DATA EXTRACT START

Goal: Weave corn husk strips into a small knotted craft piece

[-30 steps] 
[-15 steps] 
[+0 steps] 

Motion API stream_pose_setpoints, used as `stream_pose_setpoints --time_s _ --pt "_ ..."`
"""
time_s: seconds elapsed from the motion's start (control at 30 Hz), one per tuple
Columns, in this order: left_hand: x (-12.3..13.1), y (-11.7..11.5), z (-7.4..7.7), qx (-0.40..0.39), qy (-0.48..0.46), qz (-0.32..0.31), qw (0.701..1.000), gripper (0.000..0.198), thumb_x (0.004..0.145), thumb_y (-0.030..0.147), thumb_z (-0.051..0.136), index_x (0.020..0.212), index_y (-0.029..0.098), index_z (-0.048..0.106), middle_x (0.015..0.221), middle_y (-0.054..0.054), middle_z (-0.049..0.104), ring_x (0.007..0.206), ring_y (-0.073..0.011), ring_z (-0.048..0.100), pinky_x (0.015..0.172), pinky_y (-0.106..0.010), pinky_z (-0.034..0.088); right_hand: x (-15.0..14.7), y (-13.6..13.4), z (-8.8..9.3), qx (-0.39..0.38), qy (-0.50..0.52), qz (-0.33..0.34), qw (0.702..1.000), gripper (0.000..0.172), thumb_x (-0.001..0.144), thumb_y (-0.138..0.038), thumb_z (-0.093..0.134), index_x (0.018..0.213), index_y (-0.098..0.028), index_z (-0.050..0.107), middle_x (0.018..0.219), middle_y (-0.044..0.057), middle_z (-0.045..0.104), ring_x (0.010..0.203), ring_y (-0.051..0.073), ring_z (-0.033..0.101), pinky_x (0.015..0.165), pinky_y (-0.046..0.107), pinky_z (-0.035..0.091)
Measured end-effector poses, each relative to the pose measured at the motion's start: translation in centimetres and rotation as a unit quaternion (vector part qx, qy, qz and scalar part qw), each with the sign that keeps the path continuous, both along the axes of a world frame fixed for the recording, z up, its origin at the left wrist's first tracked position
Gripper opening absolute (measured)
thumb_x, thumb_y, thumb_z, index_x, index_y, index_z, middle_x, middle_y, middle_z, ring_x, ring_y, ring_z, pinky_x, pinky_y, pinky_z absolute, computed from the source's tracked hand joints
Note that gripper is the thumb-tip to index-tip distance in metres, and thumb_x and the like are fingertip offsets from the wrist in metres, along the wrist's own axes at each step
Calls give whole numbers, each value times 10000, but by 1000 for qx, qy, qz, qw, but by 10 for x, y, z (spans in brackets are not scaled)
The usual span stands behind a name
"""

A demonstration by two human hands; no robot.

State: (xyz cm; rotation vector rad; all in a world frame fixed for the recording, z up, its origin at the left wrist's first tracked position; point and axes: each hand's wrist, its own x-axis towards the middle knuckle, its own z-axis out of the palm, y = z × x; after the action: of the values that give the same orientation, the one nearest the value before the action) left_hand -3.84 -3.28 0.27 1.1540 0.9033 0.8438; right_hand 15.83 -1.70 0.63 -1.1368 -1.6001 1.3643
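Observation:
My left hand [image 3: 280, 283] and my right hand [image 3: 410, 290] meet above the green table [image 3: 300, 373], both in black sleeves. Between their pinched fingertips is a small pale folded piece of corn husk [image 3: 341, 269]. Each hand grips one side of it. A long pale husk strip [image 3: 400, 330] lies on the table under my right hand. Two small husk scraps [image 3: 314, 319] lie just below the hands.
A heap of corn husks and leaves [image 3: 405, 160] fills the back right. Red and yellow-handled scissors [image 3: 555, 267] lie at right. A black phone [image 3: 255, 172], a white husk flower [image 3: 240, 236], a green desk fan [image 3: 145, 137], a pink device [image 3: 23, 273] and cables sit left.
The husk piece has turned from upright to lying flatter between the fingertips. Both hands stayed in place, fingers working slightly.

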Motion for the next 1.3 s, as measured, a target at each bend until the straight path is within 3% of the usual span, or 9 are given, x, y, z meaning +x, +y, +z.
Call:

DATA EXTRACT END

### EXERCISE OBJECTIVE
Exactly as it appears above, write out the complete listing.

### WRITTEN SOLUTION
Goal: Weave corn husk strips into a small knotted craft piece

[-30 steps] 
[-15 steps] 
[+0 steps] 

Motion API stream_pose_setpoints, used as `stream_pose_setpoints --time_s _ --pt "_ ..."`
"""
time_s: seconds elapsed from the motion's start (control at 30 Hz), one per tuple
Columns, in this order: left_hand: x (-12.3..13.1), y (-11.7..11.5), z (-7.4..7.7), qx (-0.40..0.39), qy (-0.48..0.46), qz (-0.32..0.31), qw (0.701..1.000), gripper (0.000..0.198), thumb_x (0.004..0.145), thumb_y (-0.030..0.147), thumb_z (-0.051..0.136), index_x (0.020..0.212), index_y (-0.029..0.098), index_z (-0.048..0.106), middle_x (0.015..0.221), middle_y (-0.054..0.054), middle_z (-0.049..0.104), ring_x (0.007..0.206), ring_y (-0.073..0.011), ring_z (-0.048..0.100), pinky_x (0.015..0.172), pinky_y (-0.106..0.010), pinky_z (-0.034..0.088); right_hand: x (-15.0..14.7), y (-13.6..13.4), z (-8.8..9.3), qx (-0.39..0.38), qy (-0.50..0.52), qz (-0.33..0.34), qw (0.702..1.000), gripper (0.000..0.172), thumb_x (-0.001..0.144), thumb_y (-0.138..0.038), thumb_z (-0.093..0.134), index_x (0.018..0.213), index_y (-0.098..0.028), index_z (-0.050..0.107), middle_x (0.018..0.219), middle_y (-0.044..0.057), middle_z (-0.045..0.104), ring_x (0.010..0.203), ring_y (-0.051..0.073), ring_z (-0.033..0.101), pinky_x (0.015..0.165), pinky_y (-0.046..0.107), pinky_z (-0.035..0.091)
Measured end-effector poses, each relative to the pose measured at the motion's start: translation in centimetres and rotation as a unit quaternion (vector part qx, qy, qz and scalar part qw), each with the sign that keeps the path continuous, both along the axes of a world frame fixed for the recording, z up, its origin at the left wrist's first tracked position
Gripper opening absolute (measured)
thumb_x, thumb_y, thumb_z, index_x, index_y, index_z, middle_x, middle_y, middle_z, ring_x, ring_y, ring_z, pinky_x, pinky_y, pinky_z absolute, computed from the source's tracked hand joints
Note that gripper is the thumb-tip to index-tip distance in metres, and thumb_x and the like are fingertip offsets from the wrist in metres, along the wrist's own axes at each step
Calls give whole numbers, each value times 10000, but by 1000 for qx, qy, qz, qw, but by 10 for x, y, z (spans in brackets are not scaled)
The usual span stands behind a name
"""

A demonstration by two human hands; no robot.

State: (xyz cm; rotation vector rad; all in a world frame fixed for the recording, z up, its origin at the left wrist's first tracked position; point and axes: each hand's wrist, its own x-axis towards the middle knuckle, its own z-axis out of the palm, y = z × x; after the action: of the values that give the same orientation, the one nearest the value before the action) left_hand -3.84 -3.28 0.27 1.1540 0.9033 0.8438; right_hand 15.83 -1.70 0.63 -1.1368 -1.6001 1.3643
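Observation:
My left hand [image 3: 280, 283] and my right hand [image 3: 410, 290] meet above the green table [image 3: 300, 373], both in black sleeves. Between their pinched fingertips is a small pale folded piece of corn husk [image 3: 341, 269]. Each hand grips one side of it. A long pale husk strip [image 3: 400, 330] lies on the table under my right hand. Two small husk scraps [image 3: 314, 319] lie just below the hands.
A heap of corn husks and leaves [image 3: 405, 160] fills the back right. Red and yellow-handled scissors [image 3: 555, 267] lie at right. A black phone [image 3: 255, 172], a white husk flower [image 3: 240, 236], a green desk fan [image 3: 145, 137], a pink device [image 3: 23, 273] and cables sit left.
The husk piece has turned from upright to lying flatter between the fingertips. Both hands stayed in place, fingers working slightly.
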
Motion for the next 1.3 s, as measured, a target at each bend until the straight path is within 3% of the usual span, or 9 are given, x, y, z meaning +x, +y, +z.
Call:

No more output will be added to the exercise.